- Genre: Comedy drama
- Starring: Ed McNamara; Nicola Cavendish; Tom McBeath; C. David Johnson; Gordon Tootoosis; Terence Kelly;
- Country of origin: Canada
- No. of seasons: 2
- No. of episodes: 12

Production
- Running time: 30 minutes

Original release
- Network: CBC Television
- Release: 1986 – 1987

= Red Serge (TV series) =

Canadian TV series

Red Serge is a Canadian television comedy-drama series, which aired on CBC Television in 1986 and 1987.

A Western set in the 1880s, the series starred Ed McNamara as Abe Farwell, an American expatriate with criminal ties running a saloon in a small town near the Alberta-Montana border with the help of Lily (Nicola Cavendish), Emma (Brenda Robins) and Maisy (Hilary Strang) Chadwick, the adult daughters of his deceased former business partner. The series also starred Tom McBeath, C. David Johnson, Bruce McMillan, Terence Kelly, Greg Ellwand and David Matheson as officers with the local Royal Canadian Mounted Police detachment, and Gordon Tootoosis as the chief of a nearby First Nations reserve. Each of the Chadwick sisters was also in a romantic relationship with one of the RCMP officers, complicating Farwell's attempts to hide the saloon's forays into illegal bootlegging and gambling.

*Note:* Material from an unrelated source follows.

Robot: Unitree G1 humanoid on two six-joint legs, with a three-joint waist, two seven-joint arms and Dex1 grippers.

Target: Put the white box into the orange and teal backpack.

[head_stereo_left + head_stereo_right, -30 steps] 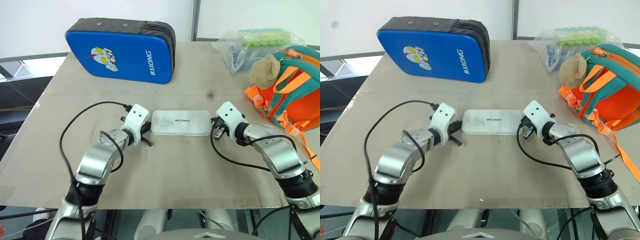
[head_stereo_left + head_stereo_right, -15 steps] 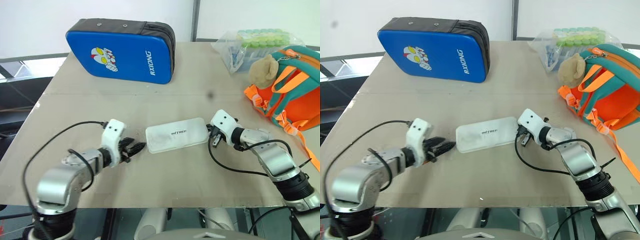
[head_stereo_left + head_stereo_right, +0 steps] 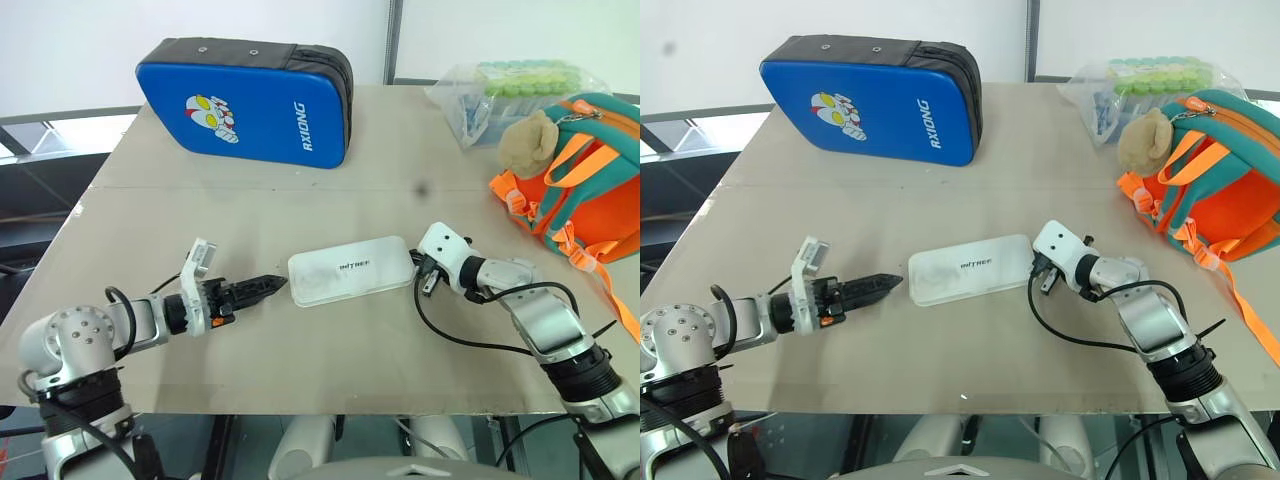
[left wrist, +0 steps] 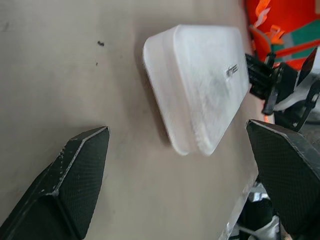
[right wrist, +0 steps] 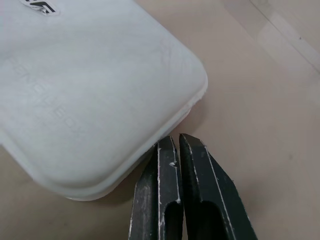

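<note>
The white box (image 3: 350, 272) lies flat in the middle of the table, slightly skewed, with small dark lettering on top. My left gripper (image 3: 268, 285) lies low over the table just left of the box, a small gap from its left end. In the left wrist view this gripper (image 4: 176, 128) is open wide, and the box (image 4: 200, 85) lies ahead of its fingers. My right gripper (image 5: 175, 141) is shut with nothing in it, its tips against the right end of the box (image 5: 90, 90). The orange and teal backpack (image 3: 585, 175) stands at the right edge with its tan bear head (image 3: 528, 140).
A big blue padded case (image 3: 245, 100) with a cartoon figure stands at the back left. A clear plastic bag of green-capped tubes (image 3: 515, 85) lies at the back right, behind the backpack. Orange straps (image 3: 600, 275) trail toward the table's right front. Black cables loop off both wrists.
My left gripper has let go of the box's left end, pulled back to the left, rolled and opened. The box has slid nearer and turned slightly. The right gripper stays shut at its right end.
</note>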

Produced under the working title Red Serge Wives, the series went to air under the title Red Serge. It premiered on CBC Television in January 1986 for a six-episode run, and was renewed for a second six-episode season which aired in winter 1987. The series garnered Gemini Award nominations for Best Dramatic Miniseries at the 1st Gemini Awards in 1986, and for Best Drama Series at the 2nd Gemini Awards in 1987. Although at least 13 more episodes had been planned, a combination of budget cuts at the CBC and McNamara's death in late 1986, shortly after having completed filming the episodes which aired in 1987, led to the series being cancelled after its second season.